▶ TASK TO COMPLETE
From the data below, repeat exactly the lines from the line with "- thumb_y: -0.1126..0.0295" to the line with "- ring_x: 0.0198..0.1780", both included.

Segment Open

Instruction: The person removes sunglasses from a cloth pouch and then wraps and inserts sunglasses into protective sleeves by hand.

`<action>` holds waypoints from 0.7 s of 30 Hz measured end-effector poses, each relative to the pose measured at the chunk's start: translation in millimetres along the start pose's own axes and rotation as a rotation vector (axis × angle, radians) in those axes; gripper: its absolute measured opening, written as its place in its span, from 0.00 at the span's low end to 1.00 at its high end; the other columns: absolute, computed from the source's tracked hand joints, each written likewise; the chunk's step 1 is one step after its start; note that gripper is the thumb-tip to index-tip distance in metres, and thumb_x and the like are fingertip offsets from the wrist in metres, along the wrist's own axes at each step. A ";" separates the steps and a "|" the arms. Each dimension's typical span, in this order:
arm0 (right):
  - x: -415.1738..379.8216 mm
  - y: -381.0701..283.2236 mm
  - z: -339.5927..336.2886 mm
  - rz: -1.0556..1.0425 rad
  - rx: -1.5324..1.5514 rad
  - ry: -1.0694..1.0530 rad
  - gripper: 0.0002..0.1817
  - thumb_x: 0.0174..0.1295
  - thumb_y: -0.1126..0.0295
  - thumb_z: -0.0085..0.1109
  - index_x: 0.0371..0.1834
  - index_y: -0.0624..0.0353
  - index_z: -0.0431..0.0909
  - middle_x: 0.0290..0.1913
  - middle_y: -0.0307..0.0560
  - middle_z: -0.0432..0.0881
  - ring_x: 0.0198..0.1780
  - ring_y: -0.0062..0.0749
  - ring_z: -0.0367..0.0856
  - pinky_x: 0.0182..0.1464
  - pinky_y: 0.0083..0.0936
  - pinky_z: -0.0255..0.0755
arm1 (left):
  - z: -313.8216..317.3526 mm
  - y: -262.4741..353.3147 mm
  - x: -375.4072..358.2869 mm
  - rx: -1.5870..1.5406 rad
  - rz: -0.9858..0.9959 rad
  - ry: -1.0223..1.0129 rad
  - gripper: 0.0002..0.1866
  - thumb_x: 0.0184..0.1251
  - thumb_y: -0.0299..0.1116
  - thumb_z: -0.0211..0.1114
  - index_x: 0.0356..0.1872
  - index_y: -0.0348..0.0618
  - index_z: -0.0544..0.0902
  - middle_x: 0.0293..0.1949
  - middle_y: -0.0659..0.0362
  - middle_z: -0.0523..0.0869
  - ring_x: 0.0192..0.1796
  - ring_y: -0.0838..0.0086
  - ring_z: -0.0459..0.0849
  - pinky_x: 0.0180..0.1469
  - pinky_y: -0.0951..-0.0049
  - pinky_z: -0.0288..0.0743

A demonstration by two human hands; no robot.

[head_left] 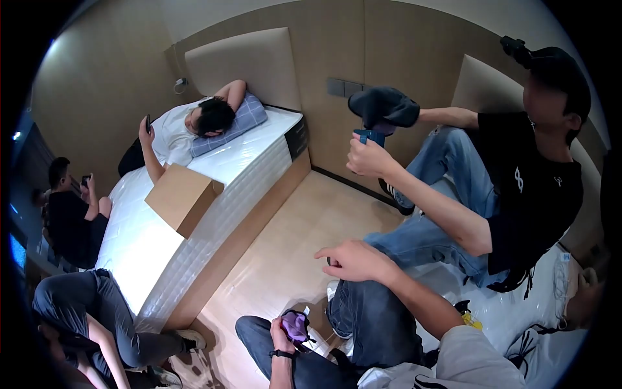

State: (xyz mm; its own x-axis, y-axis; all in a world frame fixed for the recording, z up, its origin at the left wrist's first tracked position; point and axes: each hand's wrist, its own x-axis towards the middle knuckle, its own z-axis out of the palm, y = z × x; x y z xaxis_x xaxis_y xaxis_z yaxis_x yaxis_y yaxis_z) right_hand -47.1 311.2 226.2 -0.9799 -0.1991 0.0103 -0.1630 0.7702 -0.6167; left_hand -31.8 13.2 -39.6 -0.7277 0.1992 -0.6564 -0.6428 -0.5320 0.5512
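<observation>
My left hand [280, 340], a black band on its wrist, is closed around a purple item with dark trim [295, 326], held low over my dark trousers. What kind of item it is I cannot make out. My right hand [359, 260] is raised above my knee, index finger stretched out and the other fingers curled. A small dark bit shows under those fingers, too small to name. Across from it, a co-worker's hand [372, 157] grips a blue object [369, 135]. That person's other hand is hidden at a dark cap [382, 107].
A plastic-wrapped mattress [240, 188] on a wooden base stands to the left, carrying a cardboard box [183, 199] and a person lying on a checked pillow [232, 129]. Other people sit at the far left. White-covered bedding [518, 305] lies at the right beside the seated co-worker.
</observation>
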 end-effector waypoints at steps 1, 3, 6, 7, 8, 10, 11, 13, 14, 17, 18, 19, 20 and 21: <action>-1.1 -1.6 0.3 0.017 0.005 -0.010 0.18 0.56 0.61 0.55 0.49 0.52 0.78 0.25 0.50 0.82 0.32 0.46 0.81 0.40 0.37 0.75 | -0.6 -0.7 -1.7 -0.017 -0.010 0.003 0.11 0.67 0.37 0.48 0.38 0.41 0.74 0.36 0.57 0.80 0.40 0.68 0.81 0.46 0.68 0.75; -1.3 -1.3 0.5 0.010 0.005 0.006 0.18 0.56 0.61 0.55 0.49 0.52 0.78 0.26 0.50 0.82 0.32 0.46 0.81 0.40 0.37 0.75 | -2.5 -1.9 -1.7 -0.014 -0.015 0.006 0.11 0.68 0.37 0.48 0.38 0.41 0.73 0.36 0.57 0.80 0.41 0.68 0.81 0.46 0.67 0.75; -1.9 -0.4 1.6 0.007 0.004 0.023 0.17 0.56 0.61 0.55 0.48 0.52 0.78 0.26 0.50 0.82 0.33 0.46 0.81 0.40 0.37 0.75 | 7.4 2.6 -7.5 -0.001 0.012 0.010 0.11 0.69 0.36 0.48 0.39 0.40 0.73 0.38 0.57 0.80 0.42 0.68 0.81 0.47 0.68 0.75; -1.4 -0.5 1.9 0.009 -0.002 0.024 0.17 0.56 0.61 0.55 0.48 0.52 0.78 0.26 0.50 0.82 0.33 0.46 0.81 0.40 0.37 0.75 | 5.6 1.1 -6.3 0.004 0.033 -0.004 0.11 0.69 0.37 0.47 0.39 0.40 0.73 0.38 0.57 0.80 0.42 0.69 0.81 0.48 0.68 0.75; -1.2 -1.2 1.6 0.007 -0.001 0.018 0.17 0.56 0.61 0.55 0.48 0.52 0.78 0.26 0.50 0.82 0.33 0.46 0.81 0.40 0.37 0.75 | 8.5 1.9 -9.4 0.027 0.058 0.010 0.11 0.70 0.37 0.47 0.39 0.40 0.73 0.38 0.57 0.80 0.42 0.69 0.81 0.47 0.69 0.75; -1.8 -2.3 0.5 0.018 0.006 0.025 0.18 0.56 0.61 0.55 0.49 0.53 0.77 0.26 0.51 0.82 0.33 0.47 0.81 0.40 0.37 0.74 | 13.4 4.7 -13.6 0.053 0.080 0.023 0.11 0.70 0.37 0.47 0.39 0.40 0.73 0.38 0.57 0.80 0.42 0.69 0.81 0.47 0.69 0.76; -3.0 -2.3 1.8 0.023 0.008 0.026 0.18 0.56 0.61 0.55 0.49 0.53 0.77 0.26 0.51 0.82 0.33 0.47 0.81 0.40 0.37 0.74 | 13.3 5.1 -14.9 0.065 0.071 0.027 0.11 0.70 0.37 0.48 0.39 0.40 0.73 0.38 0.57 0.80 0.42 0.70 0.81 0.47 0.69 0.76; -2.2 -1.3 0.7 0.004 0.006 0.050 0.18 0.56 0.62 0.56 0.49 0.53 0.77 0.26 0.51 0.82 0.34 0.47 0.81 0.40 0.38 0.74 | 14.7 3.9 -13.6 0.071 0.064 0.027 0.11 0.70 0.37 0.48 0.38 0.41 0.72 0.37 0.58 0.80 0.41 0.70 0.81 0.46 0.68 0.76; -1.6 -0.8 0.5 0.007 0.003 0.054 0.18 0.56 0.62 0.56 0.49 0.53 0.77 0.26 0.51 0.82 0.34 0.47 0.81 0.40 0.38 0.74 | 14.5 3.3 -12.1 0.073 0.076 0.026 0.10 0.70 0.37 0.48 0.38 0.41 0.72 0.36 0.58 0.80 0.41 0.70 0.81 0.46 0.69 0.76; -4.3 -1.5 6.2 0.000 0.008 0.082 0.17 0.56 0.62 0.56 0.49 0.53 0.77 0.26 0.51 0.82 0.33 0.47 0.81 0.39 0.37 0.74 | 20.5 7.7 -22.2 0.110 0.105 0.025 0.09 0.70 0.36 0.48 0.36 0.41 0.72 0.35 0.58 0.79 0.40 0.71 0.80 0.45 0.69 0.76; -3.4 -1.7 4.9 -0.001 -0.004 0.085 0.17 0.56 0.62 0.56 0.49 0.52 0.77 0.26 0.51 0.82 0.33 0.47 0.81 0.39 0.37 0.74 | 16.8 6.1 -17.4 0.111 0.113 0.028 0.09 0.69 0.36 0.49 0.37 0.41 0.73 0.35 0.58 0.79 0.40 0.71 0.80 0.44 0.69 0.76; -2.1 -2.2 4.5 -0.003 -0.014 0.086 0.17 0.56 0.61 0.56 0.48 0.52 0.77 0.26 0.51 0.82 0.33 0.46 0.81 0.38 0.36 0.74 | 13.2 4.3 -12.7 0.108 0.114 0.033 0.09 0.69 0.36 0.49 0.37 0.41 0.73 0.35 0.58 0.79 0.40 0.71 0.80 0.44 0.69 0.76; -1.3 -2.2 5.2 -0.006 -0.009 0.078 0.17 0.56 0.61 0.56 0.48 0.52 0.77 0.26 0.51 0.82 0.33 0.46 0.81 0.38 0.36 0.74 | 8.1 1.9 -9.6 0.096 0.099 0.029 0.09 0.69 0.36 0.49 0.37 0.40 0.73 0.36 0.58 0.79 0.40 0.71 0.80 0.44 0.69 0.76; -0.9 -1.0 5.4 -0.003 0.004 0.078 0.17 0.56 0.61 0.56 0.48 0.52 0.78 0.26 0.50 0.82 0.33 0.45 0.81 0.38 0.36 0.74 | 11.0 3.1 -11.7 0.084 0.084 0.024 0.10 0.69 0.36 0.49 0.38 0.40 0.73 0.36 0.58 0.79 0.39 0.71 0.80 0.44 0.69 0.76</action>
State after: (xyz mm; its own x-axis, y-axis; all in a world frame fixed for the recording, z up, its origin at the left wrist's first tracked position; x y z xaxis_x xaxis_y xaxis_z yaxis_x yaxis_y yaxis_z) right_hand -45.5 307.4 222.6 -0.9855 -0.1534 0.0728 -0.1652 0.7673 -0.6197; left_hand -27.9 18.2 -24.5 -0.7746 0.1370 -0.6175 -0.5983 -0.4753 0.6450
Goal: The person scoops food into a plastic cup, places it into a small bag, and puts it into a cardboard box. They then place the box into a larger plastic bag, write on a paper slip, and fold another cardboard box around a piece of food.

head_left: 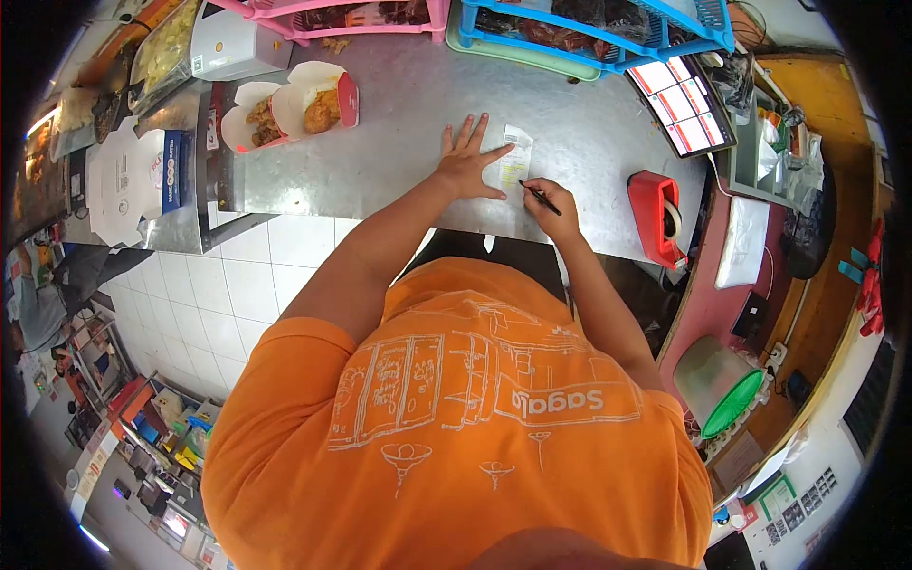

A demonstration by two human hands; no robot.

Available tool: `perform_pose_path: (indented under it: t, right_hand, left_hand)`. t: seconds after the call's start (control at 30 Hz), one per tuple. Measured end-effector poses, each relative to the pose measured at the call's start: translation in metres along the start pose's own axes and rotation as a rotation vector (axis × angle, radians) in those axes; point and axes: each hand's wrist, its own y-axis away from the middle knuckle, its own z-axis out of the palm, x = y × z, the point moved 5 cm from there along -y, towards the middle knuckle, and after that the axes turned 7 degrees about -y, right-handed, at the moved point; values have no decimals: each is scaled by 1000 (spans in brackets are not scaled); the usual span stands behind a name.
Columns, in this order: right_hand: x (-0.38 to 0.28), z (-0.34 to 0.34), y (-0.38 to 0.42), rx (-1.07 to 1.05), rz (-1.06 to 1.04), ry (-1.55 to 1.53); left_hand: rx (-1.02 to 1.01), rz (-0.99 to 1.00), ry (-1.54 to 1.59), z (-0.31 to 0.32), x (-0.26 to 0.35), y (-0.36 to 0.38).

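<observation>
On the metal counter lies a small printed paper slip (516,157). My left hand (465,163) rests flat with its fingers spread, thumb and a fingertip at the slip's left edge. A black pen (543,199) is held in my right hand (556,211), its tip at the lower right part of the slip. To the left on the counter stand two open red and white boxes: one (328,104) holds fried food, the other (261,119) holds smaller brown pieces.
A red tape dispenser (650,217) stands on the right, below a lit tablet (682,104). Blue (608,47) and pink (361,27) racks line the back. An opened white carton (128,180) lies far left. The metal counter's (380,180) front edge is near me.
</observation>
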Motion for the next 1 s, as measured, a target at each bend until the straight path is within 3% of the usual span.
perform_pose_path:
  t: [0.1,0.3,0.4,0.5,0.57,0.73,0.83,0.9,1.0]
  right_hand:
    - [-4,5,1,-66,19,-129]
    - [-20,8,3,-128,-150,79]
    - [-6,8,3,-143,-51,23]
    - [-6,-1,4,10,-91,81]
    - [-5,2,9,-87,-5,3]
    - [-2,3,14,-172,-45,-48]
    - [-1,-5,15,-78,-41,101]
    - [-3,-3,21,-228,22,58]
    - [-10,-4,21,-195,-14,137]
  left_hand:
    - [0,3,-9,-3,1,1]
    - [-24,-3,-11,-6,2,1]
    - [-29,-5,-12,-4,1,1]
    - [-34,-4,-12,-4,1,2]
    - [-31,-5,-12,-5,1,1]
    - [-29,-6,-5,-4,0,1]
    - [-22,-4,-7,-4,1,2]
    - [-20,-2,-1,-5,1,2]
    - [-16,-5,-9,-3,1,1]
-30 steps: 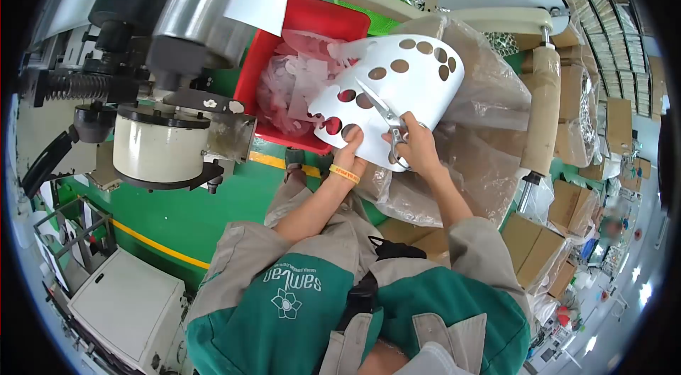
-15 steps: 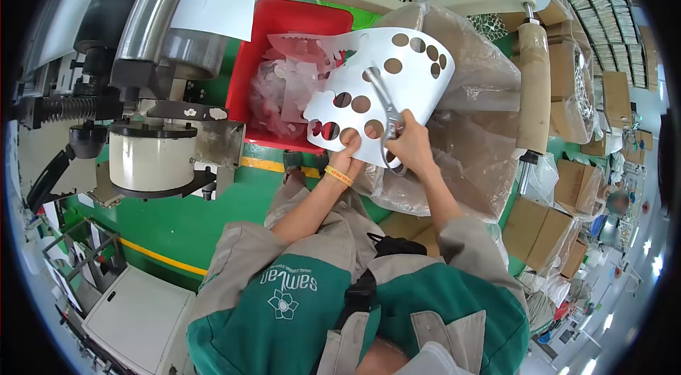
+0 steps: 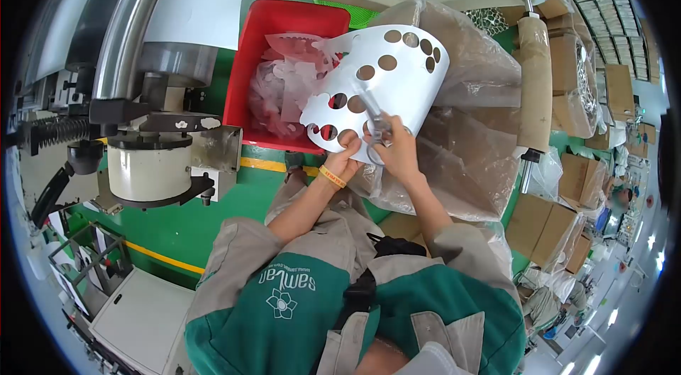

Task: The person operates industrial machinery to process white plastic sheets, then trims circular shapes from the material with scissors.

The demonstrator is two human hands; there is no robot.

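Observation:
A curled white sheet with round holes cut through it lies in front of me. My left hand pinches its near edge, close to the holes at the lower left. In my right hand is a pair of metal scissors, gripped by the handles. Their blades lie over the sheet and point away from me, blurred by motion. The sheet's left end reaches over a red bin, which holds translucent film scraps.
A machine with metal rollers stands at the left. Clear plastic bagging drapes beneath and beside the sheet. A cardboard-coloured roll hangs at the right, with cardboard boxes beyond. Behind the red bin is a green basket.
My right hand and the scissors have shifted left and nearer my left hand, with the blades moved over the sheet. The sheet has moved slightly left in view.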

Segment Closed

▶ SOLUTION FOR THIS TASK
  - thumb_y: -0.1126..0.0295
  - thumb_z: -0.0085..0.1109
  - index_x: 0.0371..0.1834
  - index_y: -0.0624..0.0353
  - index_z: -0.0431..0.0909
  - middle_x: 0.0290..0.1913
  - middle_y: -0.0307..0.0560
  - middle_z: -0.0432..0.0881
  - ring_x: 0.0198..0.1780

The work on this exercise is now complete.